Overview

Tags are string identifiers that you can attach to spans. They are used to categorize and filter spans.

You can either add tags to a span when it is created, or post-hoc after a span has been created.

1. Adding tags to a span when it is created

Sometimes you have some context prior to running a function and you want to tag it at creation time. For example, you may want to tag a span with the model provider endpoint that you use, or the test dataset that you used to run the request.

Note that tags are not the same as metadata. Metadata is additional information about a trace in a form of key-value pairs. Tags are used to categorize and filter spans, and they must be created in the Laminar UI in advance. See metadata for a more detailed comparison.

Example. Tagging a manual span

This is a dynamic way to tag a span, i.e. you can create tags at runtime.

import { Laminar } from '@lmnr-ai/lmnr';

const span = Laminar.startSpan('foo', { tags: ["my_tag", "another_tag"] });
// elsewhere
Laminar.withSpan(span, () => {
    // your code here
})

Note that only the span created by this Laminar.startSpan call will have the tags.

Example. Tagging an observed function

This is a static way to tag a span, i.e. the observed function will always have the same set of tags.

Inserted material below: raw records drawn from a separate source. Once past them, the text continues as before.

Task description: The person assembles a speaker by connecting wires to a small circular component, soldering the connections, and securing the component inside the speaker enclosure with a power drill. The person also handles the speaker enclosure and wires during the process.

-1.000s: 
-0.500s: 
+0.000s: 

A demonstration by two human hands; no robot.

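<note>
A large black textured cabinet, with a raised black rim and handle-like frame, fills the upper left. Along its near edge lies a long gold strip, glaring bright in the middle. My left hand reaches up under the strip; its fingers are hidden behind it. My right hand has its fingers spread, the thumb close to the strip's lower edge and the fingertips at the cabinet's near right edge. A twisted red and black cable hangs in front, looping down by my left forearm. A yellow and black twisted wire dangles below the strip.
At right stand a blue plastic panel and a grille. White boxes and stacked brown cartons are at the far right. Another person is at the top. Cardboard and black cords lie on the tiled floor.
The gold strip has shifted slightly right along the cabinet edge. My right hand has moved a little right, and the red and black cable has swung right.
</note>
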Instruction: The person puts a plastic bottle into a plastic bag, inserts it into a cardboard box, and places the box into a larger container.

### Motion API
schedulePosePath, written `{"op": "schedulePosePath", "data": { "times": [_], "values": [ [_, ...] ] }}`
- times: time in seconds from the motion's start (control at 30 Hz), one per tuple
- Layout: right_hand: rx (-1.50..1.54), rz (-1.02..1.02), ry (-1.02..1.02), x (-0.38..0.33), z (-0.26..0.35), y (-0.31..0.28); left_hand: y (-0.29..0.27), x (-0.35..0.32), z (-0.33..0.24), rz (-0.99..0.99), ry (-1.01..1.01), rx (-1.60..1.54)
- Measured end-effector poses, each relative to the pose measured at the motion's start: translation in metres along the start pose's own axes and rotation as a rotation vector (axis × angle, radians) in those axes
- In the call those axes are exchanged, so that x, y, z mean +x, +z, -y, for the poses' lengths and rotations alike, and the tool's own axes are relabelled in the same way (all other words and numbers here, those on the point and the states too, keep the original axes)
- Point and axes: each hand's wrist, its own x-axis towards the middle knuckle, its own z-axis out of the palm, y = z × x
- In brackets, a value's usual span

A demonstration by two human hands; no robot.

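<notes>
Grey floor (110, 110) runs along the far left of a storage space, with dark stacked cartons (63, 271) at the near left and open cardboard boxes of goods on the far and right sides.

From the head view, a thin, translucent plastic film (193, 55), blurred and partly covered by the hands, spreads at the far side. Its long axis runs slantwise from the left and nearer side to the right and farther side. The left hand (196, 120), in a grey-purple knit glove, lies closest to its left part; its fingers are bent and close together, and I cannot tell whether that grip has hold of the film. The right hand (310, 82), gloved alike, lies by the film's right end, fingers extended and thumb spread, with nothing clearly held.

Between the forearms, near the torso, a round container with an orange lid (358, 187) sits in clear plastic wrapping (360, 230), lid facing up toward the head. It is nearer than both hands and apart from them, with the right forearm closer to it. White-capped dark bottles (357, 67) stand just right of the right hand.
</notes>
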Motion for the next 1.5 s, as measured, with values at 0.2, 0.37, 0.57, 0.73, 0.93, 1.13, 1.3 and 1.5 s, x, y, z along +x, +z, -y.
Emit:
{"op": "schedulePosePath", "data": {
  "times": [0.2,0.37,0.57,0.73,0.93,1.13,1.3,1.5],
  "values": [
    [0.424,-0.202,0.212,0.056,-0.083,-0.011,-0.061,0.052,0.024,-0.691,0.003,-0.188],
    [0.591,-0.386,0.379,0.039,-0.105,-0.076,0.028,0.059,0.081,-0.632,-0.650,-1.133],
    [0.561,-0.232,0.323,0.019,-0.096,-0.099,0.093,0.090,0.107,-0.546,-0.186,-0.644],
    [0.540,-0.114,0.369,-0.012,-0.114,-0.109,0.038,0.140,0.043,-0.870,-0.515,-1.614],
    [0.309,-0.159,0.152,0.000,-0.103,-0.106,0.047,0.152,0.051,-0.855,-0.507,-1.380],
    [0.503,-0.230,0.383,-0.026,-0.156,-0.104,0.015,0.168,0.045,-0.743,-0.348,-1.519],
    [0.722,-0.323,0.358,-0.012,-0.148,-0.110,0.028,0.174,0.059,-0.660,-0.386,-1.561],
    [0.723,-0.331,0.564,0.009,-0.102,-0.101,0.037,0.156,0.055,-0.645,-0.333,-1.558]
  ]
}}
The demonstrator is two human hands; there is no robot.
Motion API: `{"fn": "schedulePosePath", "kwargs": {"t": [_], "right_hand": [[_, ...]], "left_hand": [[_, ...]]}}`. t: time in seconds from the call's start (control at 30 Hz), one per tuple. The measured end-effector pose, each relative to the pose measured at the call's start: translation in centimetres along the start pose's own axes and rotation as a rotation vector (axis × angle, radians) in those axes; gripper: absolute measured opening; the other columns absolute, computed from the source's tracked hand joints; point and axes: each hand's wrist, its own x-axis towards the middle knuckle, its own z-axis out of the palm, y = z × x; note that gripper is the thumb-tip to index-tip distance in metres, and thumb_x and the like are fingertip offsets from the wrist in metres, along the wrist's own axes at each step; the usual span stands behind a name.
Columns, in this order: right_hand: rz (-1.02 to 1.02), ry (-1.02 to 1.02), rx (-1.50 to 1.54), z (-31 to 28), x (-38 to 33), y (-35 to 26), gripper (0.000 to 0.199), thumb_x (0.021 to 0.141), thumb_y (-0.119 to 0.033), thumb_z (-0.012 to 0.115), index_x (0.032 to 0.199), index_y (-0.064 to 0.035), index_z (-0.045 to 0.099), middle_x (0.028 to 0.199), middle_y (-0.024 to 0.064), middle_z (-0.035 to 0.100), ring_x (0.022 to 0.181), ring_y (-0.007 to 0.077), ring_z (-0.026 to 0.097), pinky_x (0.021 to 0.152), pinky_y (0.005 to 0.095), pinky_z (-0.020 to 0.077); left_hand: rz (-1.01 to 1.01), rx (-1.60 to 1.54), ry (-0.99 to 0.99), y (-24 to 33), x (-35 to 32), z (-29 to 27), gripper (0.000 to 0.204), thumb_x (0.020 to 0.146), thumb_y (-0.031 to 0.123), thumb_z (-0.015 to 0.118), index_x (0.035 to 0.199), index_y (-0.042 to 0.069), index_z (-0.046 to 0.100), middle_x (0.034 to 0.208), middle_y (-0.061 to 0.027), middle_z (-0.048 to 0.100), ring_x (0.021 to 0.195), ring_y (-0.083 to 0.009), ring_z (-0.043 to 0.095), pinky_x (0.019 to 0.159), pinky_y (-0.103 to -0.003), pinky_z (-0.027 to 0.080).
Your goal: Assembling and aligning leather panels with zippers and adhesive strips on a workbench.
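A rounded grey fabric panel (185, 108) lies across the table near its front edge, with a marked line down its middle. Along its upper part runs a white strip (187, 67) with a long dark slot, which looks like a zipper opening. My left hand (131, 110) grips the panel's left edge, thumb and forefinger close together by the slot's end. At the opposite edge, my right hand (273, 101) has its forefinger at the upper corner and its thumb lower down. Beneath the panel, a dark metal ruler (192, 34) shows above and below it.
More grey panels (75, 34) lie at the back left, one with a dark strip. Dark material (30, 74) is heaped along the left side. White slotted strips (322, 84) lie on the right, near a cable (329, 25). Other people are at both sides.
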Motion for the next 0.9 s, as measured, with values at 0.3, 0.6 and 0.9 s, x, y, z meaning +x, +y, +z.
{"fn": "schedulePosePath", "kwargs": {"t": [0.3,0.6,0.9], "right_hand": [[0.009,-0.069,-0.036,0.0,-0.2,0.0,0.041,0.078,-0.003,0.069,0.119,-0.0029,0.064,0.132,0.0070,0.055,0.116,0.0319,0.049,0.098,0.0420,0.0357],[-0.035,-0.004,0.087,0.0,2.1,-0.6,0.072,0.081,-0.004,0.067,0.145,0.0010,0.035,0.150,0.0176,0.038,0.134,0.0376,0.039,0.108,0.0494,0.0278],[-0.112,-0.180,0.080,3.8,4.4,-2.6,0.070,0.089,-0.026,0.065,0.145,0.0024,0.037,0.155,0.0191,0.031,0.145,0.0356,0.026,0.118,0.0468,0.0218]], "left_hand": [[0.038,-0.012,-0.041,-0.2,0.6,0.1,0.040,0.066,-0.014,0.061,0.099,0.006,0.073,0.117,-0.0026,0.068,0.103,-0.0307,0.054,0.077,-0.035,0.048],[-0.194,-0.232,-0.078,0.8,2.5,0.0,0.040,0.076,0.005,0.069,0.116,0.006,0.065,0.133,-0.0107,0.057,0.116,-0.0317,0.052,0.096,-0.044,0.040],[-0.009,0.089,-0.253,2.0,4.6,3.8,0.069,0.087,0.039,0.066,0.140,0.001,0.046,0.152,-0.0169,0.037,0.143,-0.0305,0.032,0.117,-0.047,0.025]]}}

import { Laminar, observe } from '@lmnr-ai/lmnr';

await observe(
  {
    name: "foo",
    tags: ["my_tag", "another_tag"]
  },
  async (message) => {
    // your code here
  },
  "Hello, world!"
)

Example. Tagging any span from within its context

Note that for adding span tags to work, you must call it inside a span context. This is why we use observe here.

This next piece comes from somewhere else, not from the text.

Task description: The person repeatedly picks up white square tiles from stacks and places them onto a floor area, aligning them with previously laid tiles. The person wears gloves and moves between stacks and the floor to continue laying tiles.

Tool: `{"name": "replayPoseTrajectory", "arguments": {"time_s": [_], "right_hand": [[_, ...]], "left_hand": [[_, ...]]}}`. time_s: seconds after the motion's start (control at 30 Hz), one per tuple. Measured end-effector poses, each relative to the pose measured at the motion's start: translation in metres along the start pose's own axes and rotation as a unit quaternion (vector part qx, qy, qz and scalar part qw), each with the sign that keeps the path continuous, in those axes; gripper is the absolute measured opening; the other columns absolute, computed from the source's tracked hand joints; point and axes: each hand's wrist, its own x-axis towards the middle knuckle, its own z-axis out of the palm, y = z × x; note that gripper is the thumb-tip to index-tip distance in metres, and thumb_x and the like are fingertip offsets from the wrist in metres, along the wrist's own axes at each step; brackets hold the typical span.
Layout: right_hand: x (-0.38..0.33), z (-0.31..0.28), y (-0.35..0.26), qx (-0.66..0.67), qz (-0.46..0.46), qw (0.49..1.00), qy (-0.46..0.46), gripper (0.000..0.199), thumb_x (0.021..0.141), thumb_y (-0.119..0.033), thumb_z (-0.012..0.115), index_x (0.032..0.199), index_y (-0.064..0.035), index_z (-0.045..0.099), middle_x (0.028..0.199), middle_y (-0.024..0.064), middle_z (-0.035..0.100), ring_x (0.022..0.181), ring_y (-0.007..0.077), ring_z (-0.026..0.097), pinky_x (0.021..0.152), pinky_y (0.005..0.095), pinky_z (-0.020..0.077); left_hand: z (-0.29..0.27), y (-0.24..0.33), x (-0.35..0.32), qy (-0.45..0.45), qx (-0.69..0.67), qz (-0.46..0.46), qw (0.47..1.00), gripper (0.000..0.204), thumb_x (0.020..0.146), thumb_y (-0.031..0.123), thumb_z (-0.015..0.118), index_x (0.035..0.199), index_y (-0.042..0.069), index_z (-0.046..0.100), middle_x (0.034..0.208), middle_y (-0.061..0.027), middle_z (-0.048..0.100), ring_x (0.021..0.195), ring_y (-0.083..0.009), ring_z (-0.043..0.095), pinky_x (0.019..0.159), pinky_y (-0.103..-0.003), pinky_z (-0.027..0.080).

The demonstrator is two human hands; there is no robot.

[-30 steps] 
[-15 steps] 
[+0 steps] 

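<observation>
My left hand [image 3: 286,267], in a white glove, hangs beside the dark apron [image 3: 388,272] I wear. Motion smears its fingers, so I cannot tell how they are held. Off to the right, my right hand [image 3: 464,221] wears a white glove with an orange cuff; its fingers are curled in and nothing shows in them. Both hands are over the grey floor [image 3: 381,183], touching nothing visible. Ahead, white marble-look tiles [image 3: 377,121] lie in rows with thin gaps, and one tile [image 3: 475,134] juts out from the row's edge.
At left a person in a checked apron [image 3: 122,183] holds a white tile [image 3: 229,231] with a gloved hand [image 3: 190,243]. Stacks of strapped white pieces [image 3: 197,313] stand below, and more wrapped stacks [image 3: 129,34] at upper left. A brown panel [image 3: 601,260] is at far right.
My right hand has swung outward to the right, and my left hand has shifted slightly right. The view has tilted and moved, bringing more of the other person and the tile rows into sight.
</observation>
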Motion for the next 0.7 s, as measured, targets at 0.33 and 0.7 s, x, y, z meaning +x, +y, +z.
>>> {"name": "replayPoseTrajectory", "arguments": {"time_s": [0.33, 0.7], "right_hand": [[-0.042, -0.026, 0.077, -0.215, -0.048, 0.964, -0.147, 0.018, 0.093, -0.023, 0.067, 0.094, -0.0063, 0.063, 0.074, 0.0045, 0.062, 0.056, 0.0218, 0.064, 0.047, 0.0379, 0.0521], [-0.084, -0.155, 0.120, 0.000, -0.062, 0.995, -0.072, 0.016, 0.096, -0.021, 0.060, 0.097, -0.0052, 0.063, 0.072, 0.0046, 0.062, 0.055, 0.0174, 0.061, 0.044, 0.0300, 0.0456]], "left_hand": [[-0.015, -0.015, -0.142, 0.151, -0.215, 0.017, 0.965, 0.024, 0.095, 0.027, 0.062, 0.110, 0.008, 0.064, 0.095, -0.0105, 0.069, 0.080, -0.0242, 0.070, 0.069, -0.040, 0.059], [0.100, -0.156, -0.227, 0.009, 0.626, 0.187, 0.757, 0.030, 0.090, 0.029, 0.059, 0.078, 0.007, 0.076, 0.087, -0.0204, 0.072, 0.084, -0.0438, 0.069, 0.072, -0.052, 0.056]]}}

import { Laminar, observe } from '@lmnr-ai/lmnr';

async function foo(message: string) {
  if (message.length > 100) {
    // ✅ Correct usage. We are inside an `observe`d function,
    Laminar.addSpanTags(["long_input"]);
  }
}

// ❌ Incorrect usage. We are not inside any span context. This will not work.
// Laminar.addSpanTags(["my_tag", "another_tag"])

await observe(
  {
    name: "foo",
  },
  foo,
  "a".repeat(200)
)

2. Adding tags to a span once it is created

This is useful to incorporate user feedback into the trace for further analysis.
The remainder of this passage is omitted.